• [Task statement]: Until the last line is reached, keep transcribing the material exactly.

[Collected material]

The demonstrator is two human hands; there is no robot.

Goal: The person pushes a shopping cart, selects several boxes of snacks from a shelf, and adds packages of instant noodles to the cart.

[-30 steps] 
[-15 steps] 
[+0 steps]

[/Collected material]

• [Task response]:
The demonstrator is two human hands; there is no robot.

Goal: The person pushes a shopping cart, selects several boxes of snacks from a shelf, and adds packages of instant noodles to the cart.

[-30 steps] 
[-15 steps] 
[+0 steps]

What appears above is the full answer.